Verlage aber definieren ihre Strategie nicht an denen, die vorne sind – sondern an jenen Kunden, die zurück liegen. „Wir dürf unsere alten Leser nicht verlieren“, war ein beliebter Satz beim Medienforum NRW in der vergangenen Woche.

Das ist richtig. Nur verliert, wer mit seinem Produkt die Rückständigen erreichen will, automatisch die Fortschrittlichen. Die meisten Menschen sind ehrgeizig genug, gewisse Wissendefizite aufzuholen. Sie haben aber keine Lust Geld für eine Ware auszugeben, die sie intellektuell unterfordert.

Gleichzeitig ist die geistige Aufnahmefähigkeit insgesamt gestiegen. Egal ob TV-Serien, Filme, Bücher – die Massenkultur ist heute erheblich komplizierter strukturiert als vor 20 Jahren. Von Zeitungen hat man diesen Eindruck nicht.

Natürlich ist es richtig, dass ältere Leser nicht verloren gegeben werden dürfen. Doch machen Verlage kaum Anstalten, sie mitzunehmen. Für Lokalzeitungen wäre die Medienpartnerschaft mit Internet-Seniorenkursen eine Möglichkeit.
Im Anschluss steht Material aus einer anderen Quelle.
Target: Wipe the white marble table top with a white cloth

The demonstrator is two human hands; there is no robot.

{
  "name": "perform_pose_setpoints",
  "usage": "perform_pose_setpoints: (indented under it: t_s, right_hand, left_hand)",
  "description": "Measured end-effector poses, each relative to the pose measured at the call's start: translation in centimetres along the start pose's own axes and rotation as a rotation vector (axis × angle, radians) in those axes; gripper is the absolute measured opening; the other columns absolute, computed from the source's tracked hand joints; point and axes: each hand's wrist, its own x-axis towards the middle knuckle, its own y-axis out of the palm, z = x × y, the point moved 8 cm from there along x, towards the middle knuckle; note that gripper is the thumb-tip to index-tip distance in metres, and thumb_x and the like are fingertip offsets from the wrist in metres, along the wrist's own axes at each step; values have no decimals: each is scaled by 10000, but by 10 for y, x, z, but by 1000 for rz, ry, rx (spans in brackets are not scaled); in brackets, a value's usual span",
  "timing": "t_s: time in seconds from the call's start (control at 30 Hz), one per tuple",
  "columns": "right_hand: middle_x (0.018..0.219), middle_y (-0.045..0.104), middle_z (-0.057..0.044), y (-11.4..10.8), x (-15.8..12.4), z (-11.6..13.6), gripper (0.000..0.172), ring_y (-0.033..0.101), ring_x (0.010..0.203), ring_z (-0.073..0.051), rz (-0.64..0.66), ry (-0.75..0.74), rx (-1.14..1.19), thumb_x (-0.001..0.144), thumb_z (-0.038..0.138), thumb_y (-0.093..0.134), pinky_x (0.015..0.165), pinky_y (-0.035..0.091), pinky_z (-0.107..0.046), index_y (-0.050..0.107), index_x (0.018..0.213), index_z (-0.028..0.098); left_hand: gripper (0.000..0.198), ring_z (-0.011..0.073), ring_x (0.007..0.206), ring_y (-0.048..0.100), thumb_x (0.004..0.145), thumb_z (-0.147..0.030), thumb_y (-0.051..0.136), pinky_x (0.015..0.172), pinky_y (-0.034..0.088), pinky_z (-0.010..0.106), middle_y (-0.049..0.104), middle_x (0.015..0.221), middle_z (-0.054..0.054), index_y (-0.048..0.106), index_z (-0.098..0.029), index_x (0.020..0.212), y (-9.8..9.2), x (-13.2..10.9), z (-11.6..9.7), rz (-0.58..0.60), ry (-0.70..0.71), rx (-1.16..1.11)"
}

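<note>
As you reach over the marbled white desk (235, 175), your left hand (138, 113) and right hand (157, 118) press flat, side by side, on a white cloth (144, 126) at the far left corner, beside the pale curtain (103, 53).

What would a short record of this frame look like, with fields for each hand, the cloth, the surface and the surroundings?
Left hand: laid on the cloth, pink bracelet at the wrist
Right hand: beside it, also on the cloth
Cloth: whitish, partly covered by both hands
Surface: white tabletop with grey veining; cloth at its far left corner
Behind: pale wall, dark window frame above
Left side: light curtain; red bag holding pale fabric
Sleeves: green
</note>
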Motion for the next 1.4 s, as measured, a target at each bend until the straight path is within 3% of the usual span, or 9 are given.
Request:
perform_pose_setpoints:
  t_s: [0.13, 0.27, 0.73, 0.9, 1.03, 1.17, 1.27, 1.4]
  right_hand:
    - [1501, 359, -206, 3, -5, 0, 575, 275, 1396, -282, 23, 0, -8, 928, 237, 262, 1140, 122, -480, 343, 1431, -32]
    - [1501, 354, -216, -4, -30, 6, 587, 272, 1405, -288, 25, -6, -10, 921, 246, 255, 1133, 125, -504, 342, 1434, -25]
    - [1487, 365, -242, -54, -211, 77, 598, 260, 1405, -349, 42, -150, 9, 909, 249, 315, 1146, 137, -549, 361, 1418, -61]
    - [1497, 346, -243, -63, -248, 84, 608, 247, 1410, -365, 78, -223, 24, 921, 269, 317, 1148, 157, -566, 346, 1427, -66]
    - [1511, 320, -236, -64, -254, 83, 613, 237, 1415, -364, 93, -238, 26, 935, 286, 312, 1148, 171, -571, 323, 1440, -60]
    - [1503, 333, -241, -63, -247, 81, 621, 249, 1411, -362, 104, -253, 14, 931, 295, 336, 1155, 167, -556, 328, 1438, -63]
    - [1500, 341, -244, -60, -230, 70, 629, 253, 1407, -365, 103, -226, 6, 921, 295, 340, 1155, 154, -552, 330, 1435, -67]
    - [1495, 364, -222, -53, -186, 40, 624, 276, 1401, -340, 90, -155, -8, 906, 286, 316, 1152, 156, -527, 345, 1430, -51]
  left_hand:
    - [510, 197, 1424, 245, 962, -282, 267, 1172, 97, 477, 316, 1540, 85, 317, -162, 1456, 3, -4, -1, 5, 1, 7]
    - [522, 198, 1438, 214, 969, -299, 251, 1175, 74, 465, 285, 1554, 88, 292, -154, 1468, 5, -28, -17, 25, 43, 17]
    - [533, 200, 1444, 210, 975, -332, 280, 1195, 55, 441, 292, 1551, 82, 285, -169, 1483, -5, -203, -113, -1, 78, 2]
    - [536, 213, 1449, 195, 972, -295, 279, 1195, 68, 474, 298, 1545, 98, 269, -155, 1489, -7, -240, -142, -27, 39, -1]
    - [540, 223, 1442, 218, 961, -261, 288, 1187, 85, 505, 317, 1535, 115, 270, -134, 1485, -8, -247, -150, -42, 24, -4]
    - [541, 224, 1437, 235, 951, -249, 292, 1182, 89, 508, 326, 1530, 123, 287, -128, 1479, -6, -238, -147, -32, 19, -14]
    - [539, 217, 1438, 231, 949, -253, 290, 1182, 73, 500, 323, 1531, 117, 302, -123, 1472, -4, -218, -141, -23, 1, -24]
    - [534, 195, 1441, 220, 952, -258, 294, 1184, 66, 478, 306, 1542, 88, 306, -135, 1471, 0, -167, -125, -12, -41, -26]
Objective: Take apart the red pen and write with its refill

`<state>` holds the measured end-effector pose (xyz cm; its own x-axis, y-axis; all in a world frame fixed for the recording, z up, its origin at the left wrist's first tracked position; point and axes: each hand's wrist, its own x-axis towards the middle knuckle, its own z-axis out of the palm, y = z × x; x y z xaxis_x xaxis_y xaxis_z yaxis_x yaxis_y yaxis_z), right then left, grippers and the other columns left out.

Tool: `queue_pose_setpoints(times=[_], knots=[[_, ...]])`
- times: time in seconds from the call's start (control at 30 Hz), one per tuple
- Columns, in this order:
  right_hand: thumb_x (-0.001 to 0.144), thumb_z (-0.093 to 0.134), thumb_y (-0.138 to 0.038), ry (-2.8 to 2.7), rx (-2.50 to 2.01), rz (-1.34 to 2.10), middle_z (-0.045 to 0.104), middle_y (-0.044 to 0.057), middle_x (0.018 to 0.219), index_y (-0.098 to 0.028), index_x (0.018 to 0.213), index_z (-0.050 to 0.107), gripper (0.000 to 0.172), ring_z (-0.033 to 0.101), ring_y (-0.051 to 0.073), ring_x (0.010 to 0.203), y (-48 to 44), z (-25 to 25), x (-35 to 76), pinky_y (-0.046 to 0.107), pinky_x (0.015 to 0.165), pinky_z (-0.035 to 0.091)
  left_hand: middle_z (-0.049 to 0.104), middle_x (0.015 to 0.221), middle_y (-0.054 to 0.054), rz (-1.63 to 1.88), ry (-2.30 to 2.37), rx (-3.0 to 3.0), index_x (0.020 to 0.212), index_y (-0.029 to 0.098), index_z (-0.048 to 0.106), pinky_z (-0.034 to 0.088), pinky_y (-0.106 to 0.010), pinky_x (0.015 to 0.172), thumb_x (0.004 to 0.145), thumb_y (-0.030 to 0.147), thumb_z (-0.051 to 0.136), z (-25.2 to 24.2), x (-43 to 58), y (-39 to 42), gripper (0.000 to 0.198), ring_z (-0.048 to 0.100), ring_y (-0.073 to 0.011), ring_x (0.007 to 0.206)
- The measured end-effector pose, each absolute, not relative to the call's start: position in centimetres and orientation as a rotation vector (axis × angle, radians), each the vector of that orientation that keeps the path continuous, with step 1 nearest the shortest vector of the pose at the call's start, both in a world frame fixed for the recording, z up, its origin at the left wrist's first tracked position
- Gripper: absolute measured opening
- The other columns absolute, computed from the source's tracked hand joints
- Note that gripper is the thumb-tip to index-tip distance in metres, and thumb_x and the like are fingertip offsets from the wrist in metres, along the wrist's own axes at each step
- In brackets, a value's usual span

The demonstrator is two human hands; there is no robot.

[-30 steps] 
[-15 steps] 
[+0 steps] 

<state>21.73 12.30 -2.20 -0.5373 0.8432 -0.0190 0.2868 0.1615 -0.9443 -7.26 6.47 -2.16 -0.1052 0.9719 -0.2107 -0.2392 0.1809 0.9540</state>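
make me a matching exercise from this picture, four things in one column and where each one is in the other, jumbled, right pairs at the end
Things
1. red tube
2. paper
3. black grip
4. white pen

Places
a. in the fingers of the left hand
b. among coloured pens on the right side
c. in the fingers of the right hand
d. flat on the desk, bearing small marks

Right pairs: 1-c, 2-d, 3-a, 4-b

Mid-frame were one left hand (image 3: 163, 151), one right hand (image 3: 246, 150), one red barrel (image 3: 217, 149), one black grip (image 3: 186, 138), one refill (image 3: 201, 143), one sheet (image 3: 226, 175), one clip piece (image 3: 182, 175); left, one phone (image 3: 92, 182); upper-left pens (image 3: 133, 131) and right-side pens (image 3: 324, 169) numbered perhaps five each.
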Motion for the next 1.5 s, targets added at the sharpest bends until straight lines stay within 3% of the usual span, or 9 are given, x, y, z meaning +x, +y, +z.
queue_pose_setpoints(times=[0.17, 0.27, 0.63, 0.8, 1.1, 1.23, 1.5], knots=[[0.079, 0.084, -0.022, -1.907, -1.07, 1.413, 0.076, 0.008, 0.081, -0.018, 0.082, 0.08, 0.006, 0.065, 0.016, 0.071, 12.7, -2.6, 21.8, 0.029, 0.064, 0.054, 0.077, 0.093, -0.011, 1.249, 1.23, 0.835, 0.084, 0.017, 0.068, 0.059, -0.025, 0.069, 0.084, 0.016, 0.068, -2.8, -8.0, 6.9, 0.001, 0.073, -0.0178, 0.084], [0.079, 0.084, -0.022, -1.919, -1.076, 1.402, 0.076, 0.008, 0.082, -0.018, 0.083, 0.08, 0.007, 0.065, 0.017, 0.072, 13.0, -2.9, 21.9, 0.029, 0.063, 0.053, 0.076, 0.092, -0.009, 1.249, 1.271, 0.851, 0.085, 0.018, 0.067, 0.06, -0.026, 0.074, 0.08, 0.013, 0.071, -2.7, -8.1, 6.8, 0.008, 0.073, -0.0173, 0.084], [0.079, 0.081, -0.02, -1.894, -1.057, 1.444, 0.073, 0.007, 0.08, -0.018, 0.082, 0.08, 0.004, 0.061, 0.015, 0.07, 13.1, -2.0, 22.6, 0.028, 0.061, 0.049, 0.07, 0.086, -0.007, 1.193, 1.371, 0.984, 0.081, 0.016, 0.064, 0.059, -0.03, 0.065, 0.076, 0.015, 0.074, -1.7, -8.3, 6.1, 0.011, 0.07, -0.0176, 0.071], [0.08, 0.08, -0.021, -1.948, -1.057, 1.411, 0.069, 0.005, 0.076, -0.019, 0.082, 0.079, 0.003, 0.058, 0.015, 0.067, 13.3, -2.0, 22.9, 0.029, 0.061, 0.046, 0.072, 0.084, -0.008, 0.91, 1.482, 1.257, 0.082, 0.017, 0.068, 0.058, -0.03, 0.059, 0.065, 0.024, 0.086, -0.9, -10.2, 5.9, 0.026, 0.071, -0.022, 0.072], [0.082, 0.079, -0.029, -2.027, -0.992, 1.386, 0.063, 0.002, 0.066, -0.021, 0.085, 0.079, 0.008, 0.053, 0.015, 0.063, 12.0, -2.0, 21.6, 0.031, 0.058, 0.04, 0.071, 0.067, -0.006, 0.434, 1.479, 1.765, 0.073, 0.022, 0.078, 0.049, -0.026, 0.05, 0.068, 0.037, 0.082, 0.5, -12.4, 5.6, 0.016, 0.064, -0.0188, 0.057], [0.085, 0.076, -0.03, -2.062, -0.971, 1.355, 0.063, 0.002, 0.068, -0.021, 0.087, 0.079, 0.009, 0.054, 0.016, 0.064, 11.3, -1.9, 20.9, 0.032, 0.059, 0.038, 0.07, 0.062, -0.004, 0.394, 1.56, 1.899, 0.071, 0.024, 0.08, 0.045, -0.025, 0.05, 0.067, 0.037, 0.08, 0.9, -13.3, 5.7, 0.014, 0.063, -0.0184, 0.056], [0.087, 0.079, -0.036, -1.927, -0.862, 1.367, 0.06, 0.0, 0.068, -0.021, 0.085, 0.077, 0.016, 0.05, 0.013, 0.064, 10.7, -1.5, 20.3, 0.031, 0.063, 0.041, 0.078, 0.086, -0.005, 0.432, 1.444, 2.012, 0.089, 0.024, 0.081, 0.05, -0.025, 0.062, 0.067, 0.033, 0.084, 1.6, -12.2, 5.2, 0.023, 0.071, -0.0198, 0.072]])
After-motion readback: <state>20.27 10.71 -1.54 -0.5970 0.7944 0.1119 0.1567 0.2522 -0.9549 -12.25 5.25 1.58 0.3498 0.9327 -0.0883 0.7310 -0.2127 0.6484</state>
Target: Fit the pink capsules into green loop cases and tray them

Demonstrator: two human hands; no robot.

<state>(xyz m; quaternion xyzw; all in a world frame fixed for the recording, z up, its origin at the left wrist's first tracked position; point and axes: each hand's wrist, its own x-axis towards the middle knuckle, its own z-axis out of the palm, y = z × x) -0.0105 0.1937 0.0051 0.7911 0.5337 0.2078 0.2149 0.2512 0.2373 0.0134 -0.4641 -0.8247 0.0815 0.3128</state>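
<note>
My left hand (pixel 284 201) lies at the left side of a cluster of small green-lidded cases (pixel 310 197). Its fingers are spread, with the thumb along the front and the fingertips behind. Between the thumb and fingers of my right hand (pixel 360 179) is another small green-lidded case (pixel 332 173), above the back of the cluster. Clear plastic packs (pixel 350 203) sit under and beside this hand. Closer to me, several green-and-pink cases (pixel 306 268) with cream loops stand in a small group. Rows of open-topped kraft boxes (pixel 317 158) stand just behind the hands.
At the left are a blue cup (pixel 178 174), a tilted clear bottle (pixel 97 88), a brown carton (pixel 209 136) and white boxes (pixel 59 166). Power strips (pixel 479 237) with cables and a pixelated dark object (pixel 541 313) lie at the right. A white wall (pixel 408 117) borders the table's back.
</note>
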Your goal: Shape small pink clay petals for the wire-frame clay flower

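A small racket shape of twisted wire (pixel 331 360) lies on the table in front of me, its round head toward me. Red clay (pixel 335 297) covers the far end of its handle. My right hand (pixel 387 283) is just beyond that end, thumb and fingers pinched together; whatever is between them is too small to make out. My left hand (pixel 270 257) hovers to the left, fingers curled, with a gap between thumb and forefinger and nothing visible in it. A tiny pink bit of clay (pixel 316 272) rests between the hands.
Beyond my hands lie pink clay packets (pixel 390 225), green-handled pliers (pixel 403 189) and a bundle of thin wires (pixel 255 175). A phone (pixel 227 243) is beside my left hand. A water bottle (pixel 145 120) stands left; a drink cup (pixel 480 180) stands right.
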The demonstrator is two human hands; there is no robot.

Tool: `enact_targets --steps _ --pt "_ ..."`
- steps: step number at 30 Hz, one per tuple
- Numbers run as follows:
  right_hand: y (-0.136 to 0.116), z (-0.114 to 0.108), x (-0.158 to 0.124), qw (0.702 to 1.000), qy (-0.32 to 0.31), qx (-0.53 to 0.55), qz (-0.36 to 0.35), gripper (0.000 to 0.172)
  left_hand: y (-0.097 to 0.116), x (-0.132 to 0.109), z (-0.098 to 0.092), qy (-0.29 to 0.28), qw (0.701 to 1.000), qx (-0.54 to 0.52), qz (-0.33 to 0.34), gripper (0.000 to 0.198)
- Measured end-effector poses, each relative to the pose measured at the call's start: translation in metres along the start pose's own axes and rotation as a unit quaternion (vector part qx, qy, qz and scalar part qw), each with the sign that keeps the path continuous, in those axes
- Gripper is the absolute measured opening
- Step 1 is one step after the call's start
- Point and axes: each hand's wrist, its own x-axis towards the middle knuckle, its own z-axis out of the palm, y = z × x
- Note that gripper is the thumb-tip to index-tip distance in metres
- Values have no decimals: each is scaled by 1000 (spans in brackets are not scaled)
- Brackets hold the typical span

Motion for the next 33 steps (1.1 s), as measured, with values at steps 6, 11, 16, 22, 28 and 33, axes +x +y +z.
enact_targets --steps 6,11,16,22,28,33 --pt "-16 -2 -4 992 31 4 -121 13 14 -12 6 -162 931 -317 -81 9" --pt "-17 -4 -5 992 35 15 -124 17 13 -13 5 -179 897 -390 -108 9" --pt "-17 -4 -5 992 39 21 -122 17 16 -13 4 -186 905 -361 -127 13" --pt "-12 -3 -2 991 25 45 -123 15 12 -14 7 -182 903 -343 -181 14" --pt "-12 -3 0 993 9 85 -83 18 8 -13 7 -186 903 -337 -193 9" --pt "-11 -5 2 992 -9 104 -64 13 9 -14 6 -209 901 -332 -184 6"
Wie es gehen kann, zeigt die Autoindustrie. Neue Techniken sprechen mit kompliziert klingenden Kürzeln die Fortschritts-Fans an. Die dazu gehörigen Marketingkampagnen zeigen die Wirkung der Innovationen für die weniger Kundigen. Würde ABS nicht ABS sondern „Heinrich, der Schnellstopper“ heißen, würden die Kenner solch eine Erfindung nicht ernst nehmen.

Noch dazu hätte solch eine Orientierung auch Signalwirkung in die Redaktionen, was die Fortschrittsfeindlichkeit dort bremsen könnte.

***Powerpoint-Folie von rechts unten, eingeflogen mit mittellautem PIIIIEP***

2. Learn To Script

American Football ist der vielleicht taktischste Sport der Welt. Weshalb sich viel von ihm lernen lässt in Sachen Management.
Bill Walsh, der legendäre Trainer der San Francisco 49ers in den 80ern, entwickelte ein Strategiekonzept namens „Scripting“. Dabei legte er die ersten 15 Spielzüge fest. Und er änderte sie auch nicht, wenn der Gegner die eigene Mannschaft überrollte. Walsh ruhte in dem Wissen, dass ein Spiel lang ist und die ersten 15 Spielzüge nur selten über Sieg oder Niederlage entscheiden. Doch kann anhand dieser Spielzüge getestet werden, wie der Gegner auf bestimmte Schlüssel-Situationen reagiert.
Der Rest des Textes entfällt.